- **Problem**:
I would like you to transcribe all of the data exactly.

- **Provided material**:

== Segment start ==

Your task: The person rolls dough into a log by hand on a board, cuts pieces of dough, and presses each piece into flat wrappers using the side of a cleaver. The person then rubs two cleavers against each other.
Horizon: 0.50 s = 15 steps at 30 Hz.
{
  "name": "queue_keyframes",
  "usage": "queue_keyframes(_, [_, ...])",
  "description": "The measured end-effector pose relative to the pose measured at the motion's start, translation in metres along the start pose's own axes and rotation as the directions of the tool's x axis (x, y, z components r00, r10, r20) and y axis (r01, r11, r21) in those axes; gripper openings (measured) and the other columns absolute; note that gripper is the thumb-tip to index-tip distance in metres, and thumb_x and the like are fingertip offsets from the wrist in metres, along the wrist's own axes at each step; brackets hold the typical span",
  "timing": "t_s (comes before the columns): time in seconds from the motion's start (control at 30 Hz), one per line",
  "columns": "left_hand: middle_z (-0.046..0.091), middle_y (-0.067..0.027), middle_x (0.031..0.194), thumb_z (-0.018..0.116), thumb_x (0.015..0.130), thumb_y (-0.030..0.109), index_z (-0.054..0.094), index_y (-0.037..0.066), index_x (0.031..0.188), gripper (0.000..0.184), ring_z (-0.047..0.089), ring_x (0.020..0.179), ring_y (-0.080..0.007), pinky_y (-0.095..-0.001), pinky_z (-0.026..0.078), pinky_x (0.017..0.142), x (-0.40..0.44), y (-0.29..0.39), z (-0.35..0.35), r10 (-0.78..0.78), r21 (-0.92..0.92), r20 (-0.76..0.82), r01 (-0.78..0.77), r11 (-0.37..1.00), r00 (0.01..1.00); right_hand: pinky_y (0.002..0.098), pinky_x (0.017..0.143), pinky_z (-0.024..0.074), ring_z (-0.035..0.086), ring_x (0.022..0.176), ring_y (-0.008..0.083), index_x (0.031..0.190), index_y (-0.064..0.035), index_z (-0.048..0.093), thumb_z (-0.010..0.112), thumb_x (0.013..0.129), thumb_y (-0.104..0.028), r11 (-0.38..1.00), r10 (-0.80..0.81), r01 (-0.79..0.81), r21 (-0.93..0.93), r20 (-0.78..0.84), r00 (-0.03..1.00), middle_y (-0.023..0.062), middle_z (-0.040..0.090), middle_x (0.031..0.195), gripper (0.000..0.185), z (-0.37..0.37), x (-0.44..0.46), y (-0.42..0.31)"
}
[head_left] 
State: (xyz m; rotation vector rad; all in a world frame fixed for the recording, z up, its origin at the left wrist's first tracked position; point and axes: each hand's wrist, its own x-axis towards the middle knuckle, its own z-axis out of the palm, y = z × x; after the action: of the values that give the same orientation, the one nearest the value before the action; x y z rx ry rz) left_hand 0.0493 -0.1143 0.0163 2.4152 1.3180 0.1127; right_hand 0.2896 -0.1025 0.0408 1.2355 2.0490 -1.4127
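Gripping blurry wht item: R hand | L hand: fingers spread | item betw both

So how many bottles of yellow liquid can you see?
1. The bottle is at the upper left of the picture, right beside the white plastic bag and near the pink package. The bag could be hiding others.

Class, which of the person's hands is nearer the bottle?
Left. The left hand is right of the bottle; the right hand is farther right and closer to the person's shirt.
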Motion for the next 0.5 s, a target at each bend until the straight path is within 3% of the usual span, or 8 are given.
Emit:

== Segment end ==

- **Written answer**:
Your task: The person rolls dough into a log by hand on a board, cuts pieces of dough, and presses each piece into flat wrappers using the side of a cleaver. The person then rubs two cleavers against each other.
Horizon: 0.50 s = 15 steps at 30 Hz.
{
  "name": "queue_keyframes",
  "usage": "queue_keyframes(_, [_, ...])",
  "description": "The measured end-effector pose relative to the pose measured at the motion's start, translation in metres along the start pose's own axes and rotation as the directions of the tool's x axis (x, y, z components r00, r10, r20) and y axis (r01, r11, r21) in those axes; gripper openings (measured) and the other columns absolute; note that gripper is the thumb-tip to index-tip distance in metres, and thumb_x and the like are fingertip offsets from the wrist in metres, along the wrist's own axes at each step; brackets hold the typical span",
  "timing": "t_s (comes before the columns): time in seconds from the motion's start (control at 30 Hz), one per line",
  "columns": "left_hand: middle_z (-0.046..0.091), middle_y (-0.067..0.027), middle_x (0.031..0.194), thumb_z (-0.018..0.116), thumb_x (0.015..0.130), thumb_y (-0.030..0.109), index_z (-0.054..0.094), index_y (-0.037..0.066), index_x (0.031..0.188), gripper (0.000..0.184), ring_z (-0.047..0.089), ring_x (0.020..0.179), ring_y (-0.080..0.007), pinky_y (-0.095..-0.001), pinky_z (-0.026..0.078), pinky_x (0.017..0.142), x (-0.40..0.44), y (-0.29..0.39), z (-0.35..0.35), r10 (-0.78..0.78), r21 (-0.92..0.92), r20 (-0.76..0.82), r01 (-0.78..0.77), r11 (-0.37..1.00), r00 (0.01..1.00); right_hand: pinky_y (0.002..0.098), pinky_x (0.017..0.143), pinky_z (-0.024..0.074), ring_z (-0.035..0.086), ring_x (0.022..0.176), ring_y (-0.008..0.083), index_x (0.031..0.190), index_y (-0.064..0.035), index_z (-0.048..0.093), thumb_z (-0.010..0.112), thumb_x (0.013..0.129), thumb_y (-0.104..0.028), r11 (-0.38..1.00), r10 (-0.80..0.81), r01 (-0.79..0.81), r21 (-0.93..0.93), r20 (-0.78..0.84), r00 (-0.03..1.00), middle_y (-0.023..0.062), middle_z (-0.040..0.090), middle_x (0.031..0.195), gripper (0.000..0.185), z (-0.37..0.37), x (-0.44..0.46), y (-0.42..0.31)"
}
[head_left] 
State: (xyz m; rotation vector rad; all in a world frame fixed for the recording, z up, its origin at the left wrist's first tracked position; point and axes: each hand's wrist, its own x-axis towards the middle knuckle, its own z-axis out of the palm, y = z × x; after the action: of the values that give the same orientation, the one nearest the value before the action; x y z rx ry rz) left_hand 0.0493 -0.1143 0.0163 2.4152 1.3180 0.1127; right_hand 0.2896 -0.1025 0.0408 1.2355 2.0490 -1.4127
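Gripping blurry wht item: R hand | L hand: fingers spread | item betw both

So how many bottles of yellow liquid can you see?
1. The bottle is at the upper left of the picture, right beside the white plastic bag and near the pink package. The bag could be hiding others.

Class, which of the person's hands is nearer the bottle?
Left. The left hand is right of the bottle; the right hand is farther right and closer to the person's shirt.
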Motion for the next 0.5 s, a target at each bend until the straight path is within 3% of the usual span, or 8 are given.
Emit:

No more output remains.